Collaborating on a shared work product is challenging when individuals or organizations are using different security domains and have access to specific information. We provide solutions that allow you to balance the need-to-know with the need-to-share.
Collaboration in secure environments is increasingly complex. How do you effectively search data or share work product when different users have different access permissions to a wide spectrum of data, both secure and not, spread across multiple systems?
Our trusted collaboration solutions focus on secure person-to-person collaboration, especially across security domains. Such domains may include classification domains, separate networks or virtual private networks.
With any collaboration, there is an aspect of a "shared work product" such as a document, wiki page, or mission plan. Collaboration in completely unrestricted environments, such as working on Wikipedia on the open Internet, is relatively easy since all users are authorized to read and update articles. Furthermore, the integrity of the information is good enough for most uses.
Collaboration in secure environments is significantly more complex, however. A number of problems arise:
- There will always be a set of users who could benefit from a piece of information, but they do not have permission to access it. A related problem is that, even if they have a strong need-to-know, they cannot identify the information they require in order to request it. This problem is related to the requirement for confidentiality.
- Some information must have a high degree of integrity since it might influence decisions and actions. Those making such decisions must have confidence in the identity of users and their authority to provide such information.

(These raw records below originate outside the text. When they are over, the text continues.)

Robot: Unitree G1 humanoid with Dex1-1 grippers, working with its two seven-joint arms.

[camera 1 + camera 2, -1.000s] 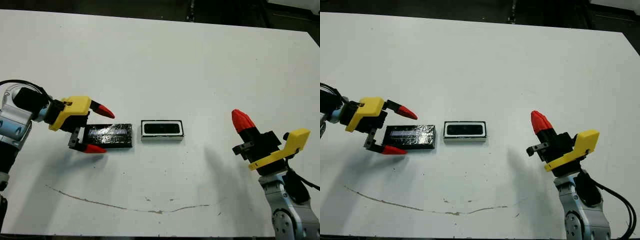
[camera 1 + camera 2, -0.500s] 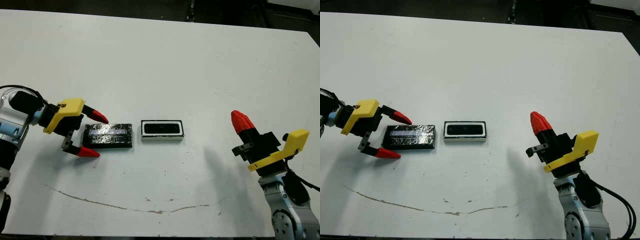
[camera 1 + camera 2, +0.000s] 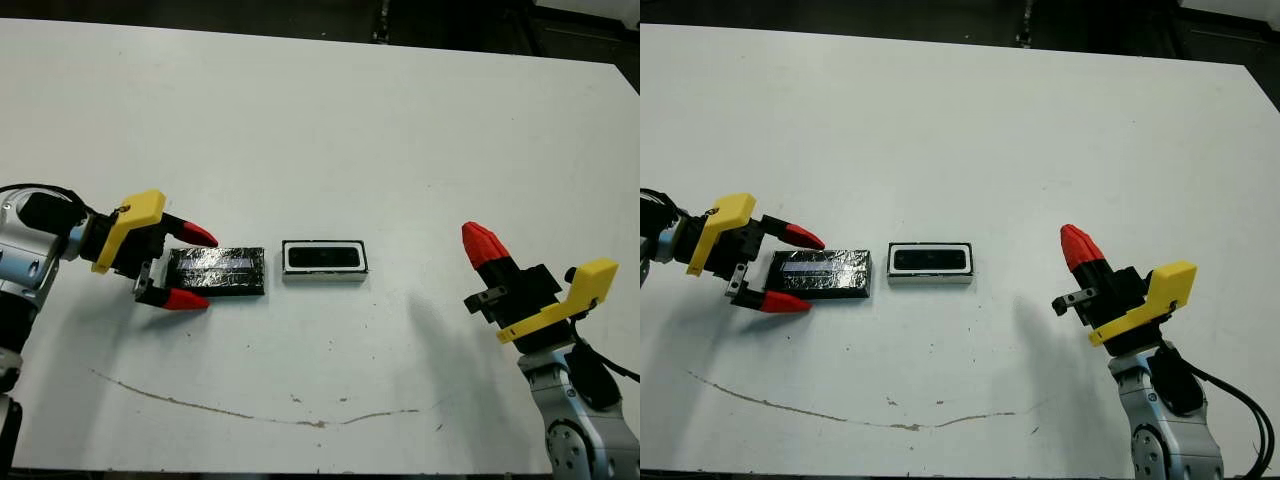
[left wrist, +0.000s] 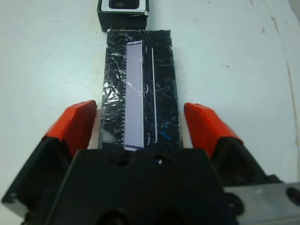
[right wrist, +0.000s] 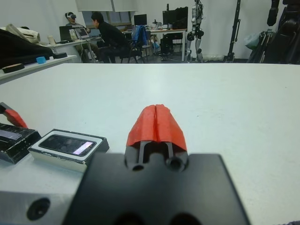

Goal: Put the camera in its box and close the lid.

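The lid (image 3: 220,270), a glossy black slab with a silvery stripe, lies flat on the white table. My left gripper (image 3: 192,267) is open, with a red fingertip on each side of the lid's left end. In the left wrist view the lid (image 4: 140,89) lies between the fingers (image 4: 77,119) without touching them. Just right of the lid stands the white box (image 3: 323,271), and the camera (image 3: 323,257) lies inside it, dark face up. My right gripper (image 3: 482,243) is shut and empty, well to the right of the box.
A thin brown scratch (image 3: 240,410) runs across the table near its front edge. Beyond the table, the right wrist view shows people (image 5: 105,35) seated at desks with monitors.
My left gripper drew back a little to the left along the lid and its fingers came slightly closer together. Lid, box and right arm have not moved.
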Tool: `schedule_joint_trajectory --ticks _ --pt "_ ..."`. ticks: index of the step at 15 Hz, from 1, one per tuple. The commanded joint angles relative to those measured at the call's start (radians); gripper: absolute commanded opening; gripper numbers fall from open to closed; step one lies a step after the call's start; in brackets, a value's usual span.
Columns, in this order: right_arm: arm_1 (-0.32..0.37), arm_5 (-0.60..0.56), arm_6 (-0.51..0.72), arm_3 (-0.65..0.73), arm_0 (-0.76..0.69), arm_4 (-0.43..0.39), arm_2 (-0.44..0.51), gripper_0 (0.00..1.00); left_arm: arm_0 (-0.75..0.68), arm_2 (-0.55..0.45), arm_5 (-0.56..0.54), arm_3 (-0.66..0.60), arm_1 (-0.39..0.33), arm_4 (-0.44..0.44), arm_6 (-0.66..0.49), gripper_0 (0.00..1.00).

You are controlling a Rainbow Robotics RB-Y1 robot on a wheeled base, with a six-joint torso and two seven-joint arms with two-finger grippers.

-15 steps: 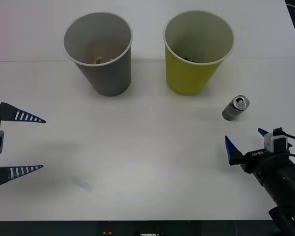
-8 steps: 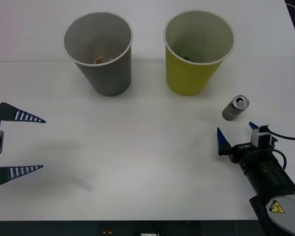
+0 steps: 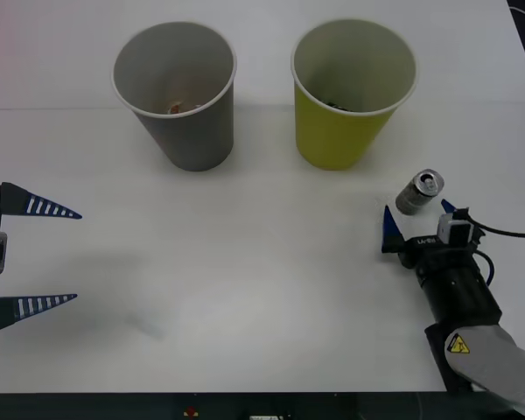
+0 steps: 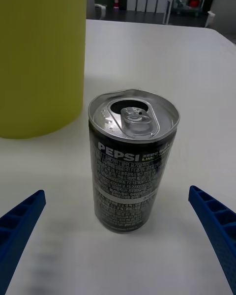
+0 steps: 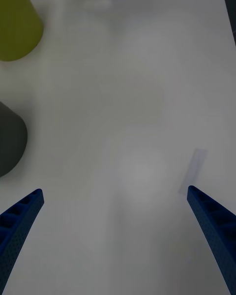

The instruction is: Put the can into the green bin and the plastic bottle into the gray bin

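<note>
Creeping closer, my right gripper (image 3: 417,219), fingers wide and empty, now flanks the can (image 3: 417,192) standing just beside the green bin (image 3: 350,114); an off-centre finger could topple it.

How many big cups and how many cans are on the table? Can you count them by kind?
Big cup-shaped bins: 2, the gray bin and the green bin
Cans: 1, the can, standing upright just ahead of the right gripper
Total: 3
</note>
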State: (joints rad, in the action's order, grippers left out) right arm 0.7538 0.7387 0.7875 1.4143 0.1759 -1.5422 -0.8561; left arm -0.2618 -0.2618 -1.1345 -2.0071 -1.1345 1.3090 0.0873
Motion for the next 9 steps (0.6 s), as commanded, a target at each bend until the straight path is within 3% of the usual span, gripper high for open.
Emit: schedule_joint_trajectory --ticks 1,9 --pt "-0.028 0.016 0.007 -0.044 0.030 -0.002 0.000 1.00 0.000 0.000 0.000 0.000 0.000 0.000 0.000 1.00" --pt "-0.093 0.034 0.024 -0.158 0.112 -0.007 0.000 1.00 0.000 0.000 0.000 0.000 0.000 0.000 0.000 1.00"
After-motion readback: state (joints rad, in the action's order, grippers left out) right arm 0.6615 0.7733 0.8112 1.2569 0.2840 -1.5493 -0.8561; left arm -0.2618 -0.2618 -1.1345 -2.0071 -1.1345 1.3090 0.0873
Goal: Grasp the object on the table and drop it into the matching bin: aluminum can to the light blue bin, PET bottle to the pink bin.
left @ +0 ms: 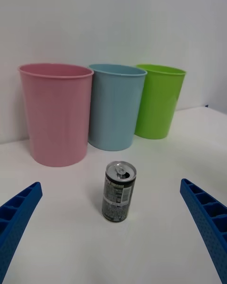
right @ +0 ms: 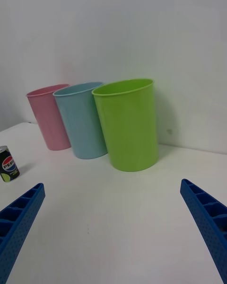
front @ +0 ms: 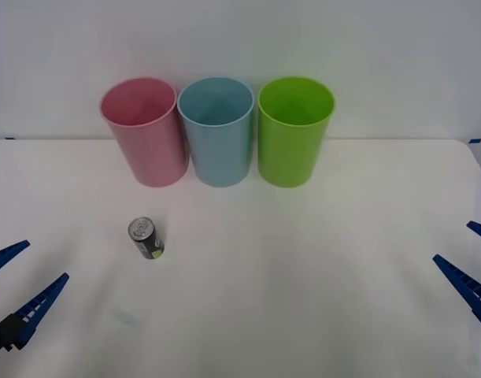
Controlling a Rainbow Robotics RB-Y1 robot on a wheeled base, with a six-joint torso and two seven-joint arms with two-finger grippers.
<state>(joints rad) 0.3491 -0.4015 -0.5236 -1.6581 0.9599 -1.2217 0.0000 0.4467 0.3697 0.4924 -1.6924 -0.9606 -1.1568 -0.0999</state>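
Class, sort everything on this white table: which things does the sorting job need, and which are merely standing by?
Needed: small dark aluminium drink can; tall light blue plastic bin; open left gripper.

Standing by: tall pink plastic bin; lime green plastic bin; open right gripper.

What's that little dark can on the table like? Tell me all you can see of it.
The aluminum can is short and dark grey-black, with a silver pull-tab top, fine print and a yellow-green patch low on its side. It looks like metal. It stands upright on the white table, alone in front of the pink bin; nothing else touches it.
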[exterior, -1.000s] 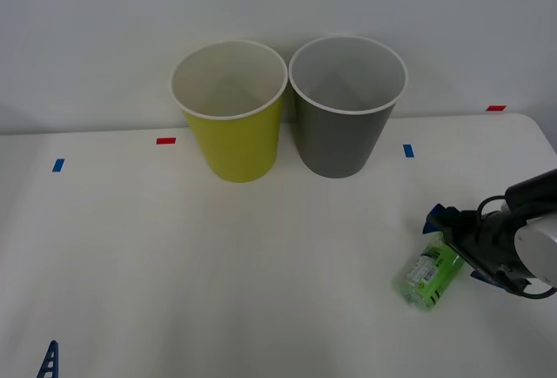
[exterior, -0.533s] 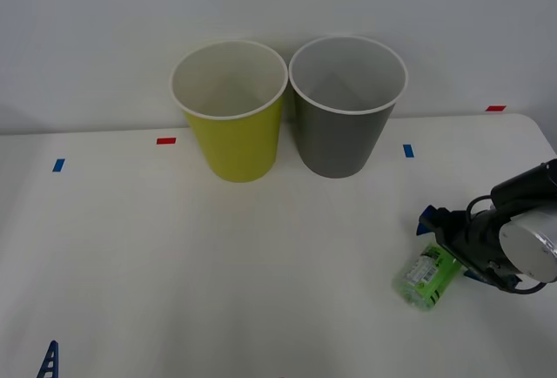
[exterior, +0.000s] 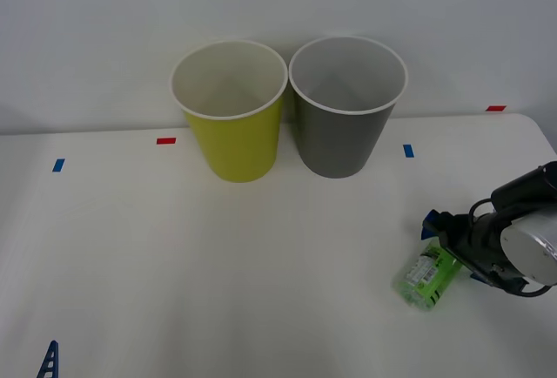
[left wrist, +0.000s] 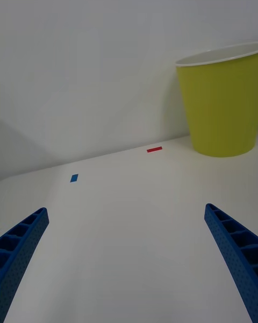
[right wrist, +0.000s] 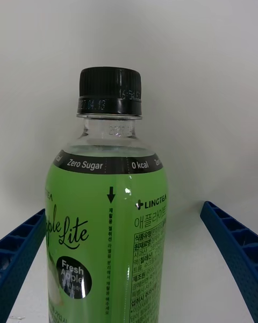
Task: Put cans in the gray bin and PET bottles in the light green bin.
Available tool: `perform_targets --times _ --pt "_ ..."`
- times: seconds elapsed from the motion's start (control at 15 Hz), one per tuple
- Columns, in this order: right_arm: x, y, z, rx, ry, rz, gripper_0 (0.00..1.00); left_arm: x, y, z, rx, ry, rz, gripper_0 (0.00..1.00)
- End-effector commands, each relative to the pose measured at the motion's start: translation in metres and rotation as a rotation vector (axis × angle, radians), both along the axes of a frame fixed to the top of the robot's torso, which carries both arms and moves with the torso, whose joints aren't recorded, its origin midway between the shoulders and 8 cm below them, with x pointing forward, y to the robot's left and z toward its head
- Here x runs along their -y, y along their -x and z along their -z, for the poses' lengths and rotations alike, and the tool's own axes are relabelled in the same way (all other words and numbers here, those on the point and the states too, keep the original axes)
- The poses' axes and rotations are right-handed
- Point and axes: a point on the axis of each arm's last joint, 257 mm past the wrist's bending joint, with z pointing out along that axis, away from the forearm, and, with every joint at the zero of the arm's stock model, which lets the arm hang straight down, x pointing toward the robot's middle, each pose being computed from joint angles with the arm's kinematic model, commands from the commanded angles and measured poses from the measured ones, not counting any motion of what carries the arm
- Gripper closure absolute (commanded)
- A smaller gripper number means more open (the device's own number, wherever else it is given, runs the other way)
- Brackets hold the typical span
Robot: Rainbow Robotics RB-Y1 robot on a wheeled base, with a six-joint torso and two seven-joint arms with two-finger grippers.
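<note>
- Left gripper: parked low at the near left corner of the table, its blue fingers spread wide with nothing between them. It faces the light green bin across open tabletop and poses little risk while it waits there.
- Light green bin: stands upright at the back of the table, touching or almost touching the gray bin on its right. Both look alike in size and shape and appear to hold nothing, so a release aimed slightly too far right would likely drop the bottle into the wrong one.
- Bottle: lies on its side near the right front of the table, well apart from both bins. In the right wrist view the bottle sits between the fingers, black cap pointing away from the camera.
- Right gripper: set low over the bottle's far end, fingers apart on either side with a gap on each flank; nothing is clamped yet.
- Likely hazards: the bottle is round and smooth, so an uneven close could roll it sideways or squirt it out from between the fingers. A grip near one end may let it tilt or slip during the long carry to the bin.
</note>
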Motion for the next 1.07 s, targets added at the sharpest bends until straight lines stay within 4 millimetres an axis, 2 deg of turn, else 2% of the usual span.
perform_targets --times 0.07,0.13,0.2,0.27,0.47,0.87,1.07 --pt "-0.005 -0.004 0.003 0.013 -0.004 0.018 0.06 0.0 0.0 0.0 0.0 0.0 0.0 0.0" --pt "-0.006 -0.005 0.003 0.018 -0.002 0.021 0.51 0.0 0.0 0.0 0.0 0.0 0.0 0.0" --pt "-0.006 -0.006 0.002 0.025 -0.002 0.02 0.77 0.0 0.0 0.0 0.0 0.0 0.0 0.0" --pt "-0.005 -0.007 0.002 0.026 0.0 0.022 0.93 0.0 0.0 0.0 0.0 0.0 0.0 0.0" --pt "-0.006 -0.008 0.002 0.032 -0.004 0.033 0.99 0.0 0.0 0.0 0.0 0.0 0.0 0.0" --pt "-0.004 -0.015 -0.001 0.06 0.025 0.02 1.0 0.0 0.0 0.0 0.0 0.0 0.0 0.0" --pt "-0.002 -0.029 -0.016 0.122 0.117 -0.111 1.0 0.0 0.0 0.0 0.0 0.0 0.0 0.0"
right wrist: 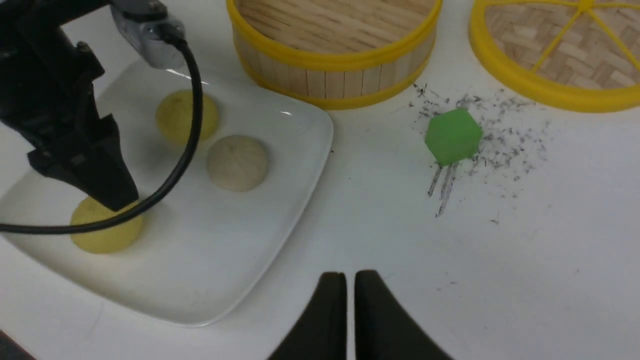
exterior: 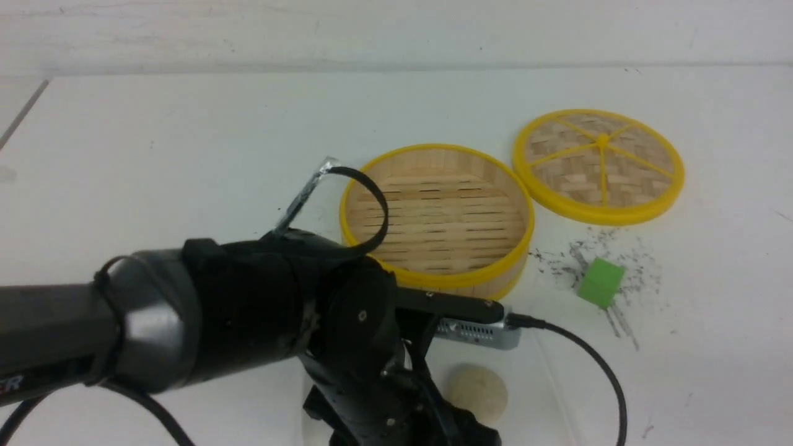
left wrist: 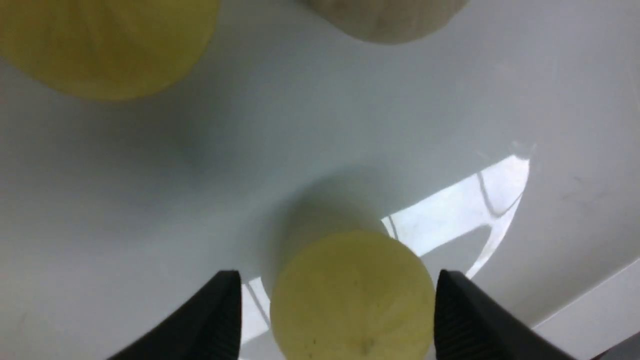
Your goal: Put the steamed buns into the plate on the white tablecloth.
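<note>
All three buns lie in the plate [right wrist: 215, 240], which sits on the white tablecloth [right wrist: 500, 275] just beside the steamer [right wrist: 330, 65]. The steamer itself is empty. One yellow bun [right wrist: 186, 116] is nearest to the steamer, the beige bun [right wrist: 237, 162] is a little farther, and the second yellow bun [left wrist: 352, 295] is farthest. The left fingers [left wrist: 215, 320] stand apart on both sides of this last bun and do not squeeze it. The right fingers [right wrist: 332, 310] are together and hold nothing. I judge the task nearly done; only lifting the left arm away seems left.
</note>
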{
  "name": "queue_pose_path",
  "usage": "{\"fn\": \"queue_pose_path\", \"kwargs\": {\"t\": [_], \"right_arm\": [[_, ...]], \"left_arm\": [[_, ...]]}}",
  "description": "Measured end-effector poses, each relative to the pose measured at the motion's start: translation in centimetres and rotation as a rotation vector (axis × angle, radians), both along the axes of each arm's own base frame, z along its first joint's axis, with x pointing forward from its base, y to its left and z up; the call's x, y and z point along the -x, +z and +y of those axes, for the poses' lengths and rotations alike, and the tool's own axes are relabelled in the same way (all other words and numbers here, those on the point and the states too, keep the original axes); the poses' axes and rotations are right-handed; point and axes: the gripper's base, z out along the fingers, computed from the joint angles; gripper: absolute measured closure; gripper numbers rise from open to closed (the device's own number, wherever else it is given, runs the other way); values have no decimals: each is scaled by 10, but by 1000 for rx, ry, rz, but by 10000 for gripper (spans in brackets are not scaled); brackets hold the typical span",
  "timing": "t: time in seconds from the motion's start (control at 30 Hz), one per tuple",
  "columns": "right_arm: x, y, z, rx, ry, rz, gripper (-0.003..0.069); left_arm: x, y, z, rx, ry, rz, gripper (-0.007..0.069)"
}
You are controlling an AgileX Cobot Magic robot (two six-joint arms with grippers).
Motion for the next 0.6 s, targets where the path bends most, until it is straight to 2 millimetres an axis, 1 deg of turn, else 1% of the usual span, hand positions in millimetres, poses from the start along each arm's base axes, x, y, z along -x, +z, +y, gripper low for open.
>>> {"fn": "queue_pose_path", "kwargs": {"t": [0.03, 0.07, 0.13, 0.17, 0.23, 0.33, 0.43, 0.47, 0.53, 0.6], "right_arm": [[3, 1, -1, -2, -5, -5, 612], [14, 4, -6, -11, -30, -31, 612], [25, 6, -12, -29, -68, -64, 612], [34, 6, -19, -57, -122, -88, 612], [48, 4, -30, -98, -210, -148, 612], [59, 4, -39, -162, -289, -227, 612], [53, 1, -40, -199, -321, -258, 612], [51, 0, -39, -202, -322, -260, 612], [35, -9, -34, -220, -318, -262, 635], [27, -15, -31, -225, -315, -252, 658]], "left_arm": [[0, 2, 0, 0, -4, -7, 109], [-3, 9, -1, 5, -17, -38, 109], [-6, 18, -2, 10, -31, -69, 113], [-9, 27, -3, 8, -48, -103, 121], [-14, 39, -6, 5, -66, -142, 147], [-19, 52, -9, 14, -74, -175, 196], [-20, 57, -11, 30, -73, -188, 286], [-20, 58, -11, 32, -73, -189, 302], [-20, 58, -12, 37, -72, -195, 431], [-20, 58, -12, 37, -72, -195, 480]]}}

- Related to both confidentiality and integrity, there will always be a set of users who could effectively contribute to the shared work product, but who are not authorized to do so. For instance, they have information or expertise that would be relevant, but they are restricted from reading or writing that shared work product because their level of access prohibits it.
Solutions in this area are typically about compromise: opening very restricted channels of communication, disclosing limited amounts of information to facilitate discovery, and using informal, out-of-band communication methods for getting to the expertise of unauthorized users.